▶ TASK INSTRUCTIONS: Whatever the data contains, copy all of it exactly.
::::::
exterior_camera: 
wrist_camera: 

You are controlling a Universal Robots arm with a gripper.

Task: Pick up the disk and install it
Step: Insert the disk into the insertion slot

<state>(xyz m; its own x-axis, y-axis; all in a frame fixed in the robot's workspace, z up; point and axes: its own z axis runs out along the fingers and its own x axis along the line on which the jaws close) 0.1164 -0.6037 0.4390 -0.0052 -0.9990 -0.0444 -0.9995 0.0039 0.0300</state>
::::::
▶ TASK RESPONSE:
exterior_camera: 
wrist_camera: 

You are controlling a Universal Robots arm with a gripper.

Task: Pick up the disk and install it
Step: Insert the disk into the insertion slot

<state>(xyz m; its own x-axis, y-axis; all in a frame fixed in the robot's workspace, z up; point and axes: its own z axis runs out along the fingers and its own x axis along the line on which the jaws close) 0.1164 -0.6037 0.4390 -0.0052 -0.9990 -0.0444 -0.9995 0.0039 0.0300</state>

That is the complete answer to the exercise.